» **EXERCISE**
From the very first line down to the line containing "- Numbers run", write out the material exactly as it appears, and no more.

» **SUPPLIED INFORMATION**

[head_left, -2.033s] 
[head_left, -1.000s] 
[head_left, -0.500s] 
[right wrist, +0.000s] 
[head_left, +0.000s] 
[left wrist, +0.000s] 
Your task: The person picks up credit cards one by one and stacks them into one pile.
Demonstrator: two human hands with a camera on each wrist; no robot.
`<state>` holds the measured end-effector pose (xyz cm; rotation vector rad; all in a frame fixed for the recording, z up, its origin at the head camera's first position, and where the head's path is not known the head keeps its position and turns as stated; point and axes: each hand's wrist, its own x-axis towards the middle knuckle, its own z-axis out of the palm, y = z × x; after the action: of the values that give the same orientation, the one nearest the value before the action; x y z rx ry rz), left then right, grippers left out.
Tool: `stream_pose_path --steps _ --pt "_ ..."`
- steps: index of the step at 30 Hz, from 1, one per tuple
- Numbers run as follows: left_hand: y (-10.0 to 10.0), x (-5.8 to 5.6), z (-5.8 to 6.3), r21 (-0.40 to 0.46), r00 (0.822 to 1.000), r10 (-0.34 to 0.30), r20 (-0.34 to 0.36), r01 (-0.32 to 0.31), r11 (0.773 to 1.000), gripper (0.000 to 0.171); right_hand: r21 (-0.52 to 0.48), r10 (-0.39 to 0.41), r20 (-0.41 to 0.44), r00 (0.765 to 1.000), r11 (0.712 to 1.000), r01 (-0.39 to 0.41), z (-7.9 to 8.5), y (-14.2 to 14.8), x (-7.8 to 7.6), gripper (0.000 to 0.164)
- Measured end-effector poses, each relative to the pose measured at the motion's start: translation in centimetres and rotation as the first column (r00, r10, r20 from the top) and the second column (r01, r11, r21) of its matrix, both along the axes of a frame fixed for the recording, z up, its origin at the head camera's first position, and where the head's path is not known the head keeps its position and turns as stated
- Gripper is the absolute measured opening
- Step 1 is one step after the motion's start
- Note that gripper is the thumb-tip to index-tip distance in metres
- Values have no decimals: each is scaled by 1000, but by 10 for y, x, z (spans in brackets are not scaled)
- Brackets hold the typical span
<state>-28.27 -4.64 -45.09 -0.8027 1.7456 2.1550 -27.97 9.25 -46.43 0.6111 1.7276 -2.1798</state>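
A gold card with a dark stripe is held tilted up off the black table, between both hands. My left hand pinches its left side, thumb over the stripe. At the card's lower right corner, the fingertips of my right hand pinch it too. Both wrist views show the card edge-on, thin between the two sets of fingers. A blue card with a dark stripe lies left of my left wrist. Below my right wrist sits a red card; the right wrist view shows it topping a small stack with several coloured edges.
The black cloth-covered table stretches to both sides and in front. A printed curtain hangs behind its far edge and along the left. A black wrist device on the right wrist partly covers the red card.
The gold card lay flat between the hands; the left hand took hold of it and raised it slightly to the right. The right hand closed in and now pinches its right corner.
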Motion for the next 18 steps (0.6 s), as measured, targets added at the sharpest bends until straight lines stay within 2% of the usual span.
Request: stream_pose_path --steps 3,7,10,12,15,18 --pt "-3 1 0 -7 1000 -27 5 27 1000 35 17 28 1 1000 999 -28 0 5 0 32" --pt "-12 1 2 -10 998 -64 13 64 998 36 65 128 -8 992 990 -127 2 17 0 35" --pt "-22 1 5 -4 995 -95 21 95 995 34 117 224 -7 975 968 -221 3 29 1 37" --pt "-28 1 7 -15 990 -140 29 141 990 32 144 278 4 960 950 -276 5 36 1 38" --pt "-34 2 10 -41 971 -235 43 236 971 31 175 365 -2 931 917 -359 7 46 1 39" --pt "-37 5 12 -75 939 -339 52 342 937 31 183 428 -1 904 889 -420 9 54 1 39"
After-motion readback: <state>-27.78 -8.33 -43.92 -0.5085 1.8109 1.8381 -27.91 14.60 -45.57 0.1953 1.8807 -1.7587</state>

» **EXERCISE OUTPUT**
[head_left, -2.033s] 
[head_left, -1.000s] 
[head_left, -0.500s] 
[right wrist, +0.000s] 
[head_left, +0.000s] 
[left wrist, +0.000s] 
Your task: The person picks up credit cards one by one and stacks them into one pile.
Demonstrator: two human hands with a camera on each wrist; no robot.
`<state>` holds the measured end-effector pose (xyz cm; rotation vector rad; all in a frame fixed for the recording, z up, its origin at the head camera's first position, and where the head's path is not known the head keeps its position and turns as stated; point and axes: each hand's wrist, its own x-axis towards the middle knuckle, its own z-axis out of the palm, y = z × x; after the action: of the values that give the same orientation, the one nearest the value before the action; x y z rx ry rz), left then right, grippers left out.
Tool: `stream_pose_path --steps _ --pt "_ ..."`
- steps: index of the step at 30 Hz, from 1, one per tuple
- Numbers run as follows: left_hand: y (-10.0 to 10.0), x (-5.8 to 5.6), z (-5.8 to 6.3), r21 (-0.40 to 0.46), r00 (0.822 to 1.000), r10 (-0.34 to 0.30), r20 (-0.34 to 0.36), r01 (-0.32 to 0.31), r11 (0.773 to 1.000), gripper (0.000 to 0.171); right_hand: r21 (-0.52 to 0.48), r10 (-0.39 to 0.41), r20 (-0.41 to 0.44), r00 (0.765 to 1.000), r11 (0.712 to 1.000), r01 (-0.39 to 0.41), z (-7.9 to 8.5), y (-14.2 to 14.8), x (-7.8 to 7.6), gripper (0.000 to 0.164)

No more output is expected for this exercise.